■ Task description ■
Read the lines of the data below and retrieve those with "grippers".

■ Records supplied ■
----

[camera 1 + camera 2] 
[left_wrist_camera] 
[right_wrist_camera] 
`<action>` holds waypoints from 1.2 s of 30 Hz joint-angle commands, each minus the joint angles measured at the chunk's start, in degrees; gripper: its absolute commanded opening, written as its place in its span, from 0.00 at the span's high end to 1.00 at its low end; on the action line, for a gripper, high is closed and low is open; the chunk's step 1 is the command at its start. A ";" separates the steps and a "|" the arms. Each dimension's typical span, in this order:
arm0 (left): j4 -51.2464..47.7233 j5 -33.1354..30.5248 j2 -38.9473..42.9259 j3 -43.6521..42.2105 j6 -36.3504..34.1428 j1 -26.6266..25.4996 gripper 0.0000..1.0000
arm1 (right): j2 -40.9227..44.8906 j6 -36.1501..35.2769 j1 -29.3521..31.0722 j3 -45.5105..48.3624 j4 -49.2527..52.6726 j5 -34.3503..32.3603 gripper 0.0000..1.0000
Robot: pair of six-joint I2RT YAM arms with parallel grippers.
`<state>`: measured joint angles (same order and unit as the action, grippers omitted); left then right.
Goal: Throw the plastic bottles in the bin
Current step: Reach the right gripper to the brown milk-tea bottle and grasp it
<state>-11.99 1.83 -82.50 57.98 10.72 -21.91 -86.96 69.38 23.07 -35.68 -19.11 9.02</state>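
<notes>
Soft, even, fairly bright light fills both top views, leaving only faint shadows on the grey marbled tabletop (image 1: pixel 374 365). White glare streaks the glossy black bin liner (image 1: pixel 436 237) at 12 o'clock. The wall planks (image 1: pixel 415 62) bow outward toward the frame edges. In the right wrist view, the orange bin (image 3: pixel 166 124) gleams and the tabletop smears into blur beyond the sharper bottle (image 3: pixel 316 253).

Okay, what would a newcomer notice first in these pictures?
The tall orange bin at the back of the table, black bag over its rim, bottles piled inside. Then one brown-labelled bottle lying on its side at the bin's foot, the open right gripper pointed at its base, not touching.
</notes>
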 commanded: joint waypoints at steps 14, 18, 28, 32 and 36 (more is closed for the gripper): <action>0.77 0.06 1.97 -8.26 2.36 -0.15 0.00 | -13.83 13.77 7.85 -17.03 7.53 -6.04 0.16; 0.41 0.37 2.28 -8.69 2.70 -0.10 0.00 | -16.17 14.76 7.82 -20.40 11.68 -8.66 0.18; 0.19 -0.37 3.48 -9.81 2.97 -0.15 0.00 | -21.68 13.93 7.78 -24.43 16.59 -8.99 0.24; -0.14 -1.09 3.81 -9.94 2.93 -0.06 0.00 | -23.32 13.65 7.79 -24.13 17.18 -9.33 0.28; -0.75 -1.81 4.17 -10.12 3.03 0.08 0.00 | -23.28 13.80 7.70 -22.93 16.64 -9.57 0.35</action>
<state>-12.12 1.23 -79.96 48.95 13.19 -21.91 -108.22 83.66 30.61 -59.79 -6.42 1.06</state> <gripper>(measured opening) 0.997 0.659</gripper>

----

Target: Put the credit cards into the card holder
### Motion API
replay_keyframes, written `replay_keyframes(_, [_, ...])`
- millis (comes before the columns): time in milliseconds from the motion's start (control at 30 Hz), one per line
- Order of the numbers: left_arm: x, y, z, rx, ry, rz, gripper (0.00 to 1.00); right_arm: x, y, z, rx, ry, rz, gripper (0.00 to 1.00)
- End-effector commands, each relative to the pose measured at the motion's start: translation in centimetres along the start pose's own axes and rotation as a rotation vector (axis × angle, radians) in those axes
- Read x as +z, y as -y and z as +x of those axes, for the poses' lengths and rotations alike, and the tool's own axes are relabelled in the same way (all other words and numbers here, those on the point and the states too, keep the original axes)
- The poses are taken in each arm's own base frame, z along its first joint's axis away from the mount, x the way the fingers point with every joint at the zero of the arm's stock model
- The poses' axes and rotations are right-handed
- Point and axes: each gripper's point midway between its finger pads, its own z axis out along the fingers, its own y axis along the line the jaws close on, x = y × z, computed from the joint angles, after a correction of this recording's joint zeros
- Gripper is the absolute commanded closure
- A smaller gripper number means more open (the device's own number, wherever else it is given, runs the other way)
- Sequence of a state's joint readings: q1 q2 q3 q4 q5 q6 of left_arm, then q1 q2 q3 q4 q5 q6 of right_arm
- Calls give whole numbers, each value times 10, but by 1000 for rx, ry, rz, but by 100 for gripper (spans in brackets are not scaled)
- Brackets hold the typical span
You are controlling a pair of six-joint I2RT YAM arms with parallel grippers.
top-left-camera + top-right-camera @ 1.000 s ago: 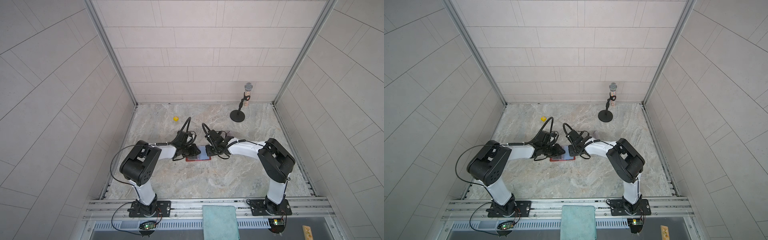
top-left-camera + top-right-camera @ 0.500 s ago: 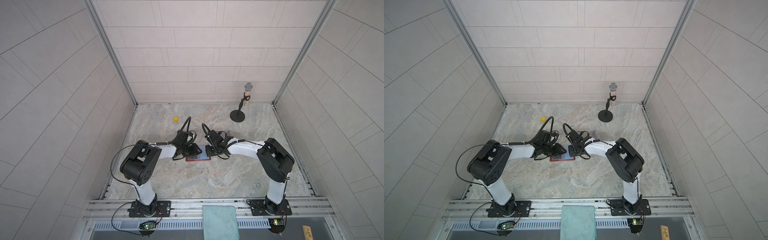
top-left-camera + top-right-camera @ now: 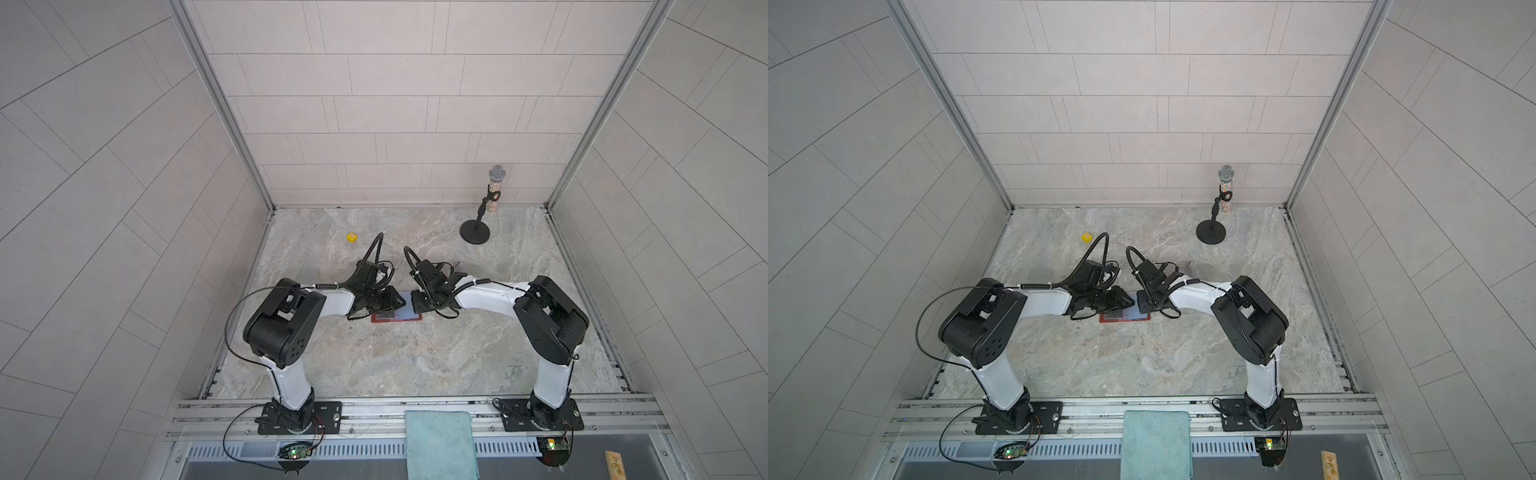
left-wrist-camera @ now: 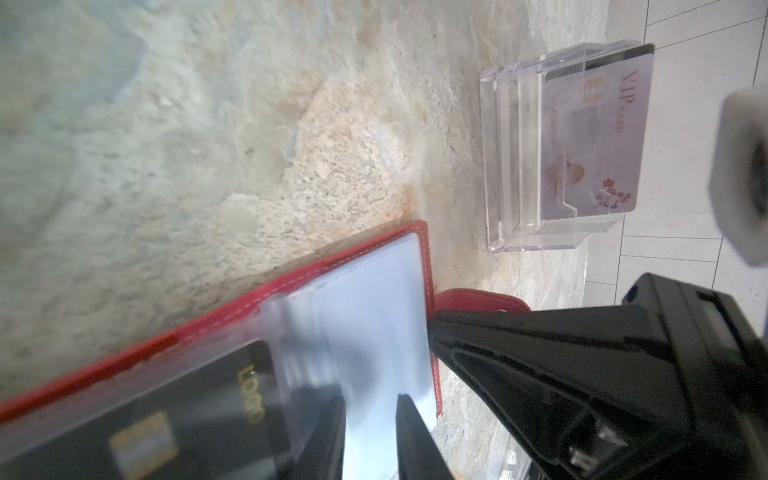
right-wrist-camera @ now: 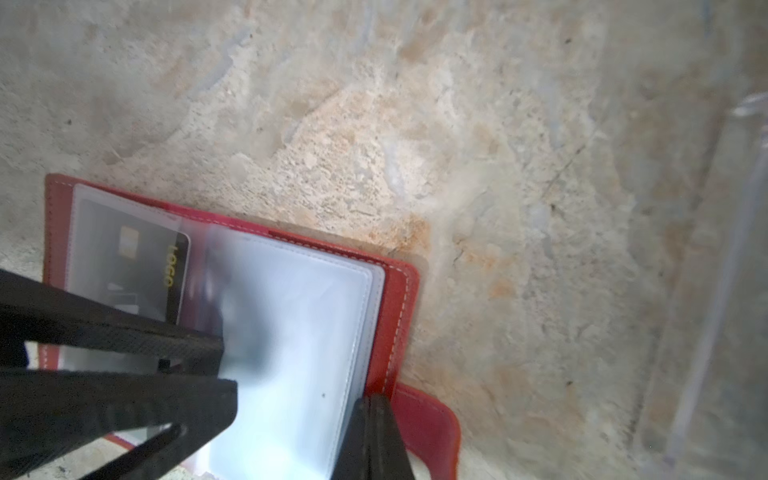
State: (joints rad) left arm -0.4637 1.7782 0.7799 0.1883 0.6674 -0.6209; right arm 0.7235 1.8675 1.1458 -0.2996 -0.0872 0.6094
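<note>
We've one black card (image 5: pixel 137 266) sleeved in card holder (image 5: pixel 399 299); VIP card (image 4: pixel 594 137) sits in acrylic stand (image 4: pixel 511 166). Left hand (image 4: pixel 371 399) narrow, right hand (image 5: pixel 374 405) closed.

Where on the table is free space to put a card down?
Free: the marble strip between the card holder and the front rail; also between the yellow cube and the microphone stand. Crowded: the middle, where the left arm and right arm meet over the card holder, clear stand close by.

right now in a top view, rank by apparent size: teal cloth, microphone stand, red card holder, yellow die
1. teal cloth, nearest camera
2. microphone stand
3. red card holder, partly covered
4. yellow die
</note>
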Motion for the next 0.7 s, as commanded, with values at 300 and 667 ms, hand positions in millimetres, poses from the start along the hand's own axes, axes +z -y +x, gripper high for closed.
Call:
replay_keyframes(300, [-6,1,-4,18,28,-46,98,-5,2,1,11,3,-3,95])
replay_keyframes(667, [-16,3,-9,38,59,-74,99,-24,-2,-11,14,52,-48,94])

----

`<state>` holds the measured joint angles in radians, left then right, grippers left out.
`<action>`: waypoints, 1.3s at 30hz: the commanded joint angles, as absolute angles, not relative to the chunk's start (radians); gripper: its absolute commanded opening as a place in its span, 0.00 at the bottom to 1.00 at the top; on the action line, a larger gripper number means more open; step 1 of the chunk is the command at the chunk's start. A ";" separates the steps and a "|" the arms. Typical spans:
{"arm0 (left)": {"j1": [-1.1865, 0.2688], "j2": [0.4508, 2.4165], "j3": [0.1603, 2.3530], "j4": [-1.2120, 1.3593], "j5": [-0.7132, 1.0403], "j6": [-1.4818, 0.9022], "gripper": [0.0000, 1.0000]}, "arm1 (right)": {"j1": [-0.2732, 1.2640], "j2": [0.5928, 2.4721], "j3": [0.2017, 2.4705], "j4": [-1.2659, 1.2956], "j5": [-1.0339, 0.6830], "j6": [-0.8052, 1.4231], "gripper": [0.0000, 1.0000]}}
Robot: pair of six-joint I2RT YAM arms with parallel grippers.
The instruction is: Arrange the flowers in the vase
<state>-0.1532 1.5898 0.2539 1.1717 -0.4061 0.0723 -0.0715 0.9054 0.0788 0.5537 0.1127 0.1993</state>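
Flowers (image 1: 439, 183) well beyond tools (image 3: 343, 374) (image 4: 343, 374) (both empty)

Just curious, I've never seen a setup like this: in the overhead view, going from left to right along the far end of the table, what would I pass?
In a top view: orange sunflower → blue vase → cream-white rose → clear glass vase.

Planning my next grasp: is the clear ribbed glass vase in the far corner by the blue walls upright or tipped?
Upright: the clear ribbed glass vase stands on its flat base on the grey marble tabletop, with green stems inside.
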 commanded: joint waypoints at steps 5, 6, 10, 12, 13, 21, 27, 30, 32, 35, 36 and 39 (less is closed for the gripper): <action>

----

■ Result for this exercise ■
Robot: pair of six-joint I2RT YAM arms with parallel grippers.
`<state>`: measured joint angles (same order and unit as the action, grippers omitted); left then right.
You are controlling a pair of six-joint I2RT YAM arms with parallel grippers.
`<state>` holds the measured joint angles in radians, left then right, grippers left out.
Robot: pair of six-joint I2RT YAM arms with parallel grippers.

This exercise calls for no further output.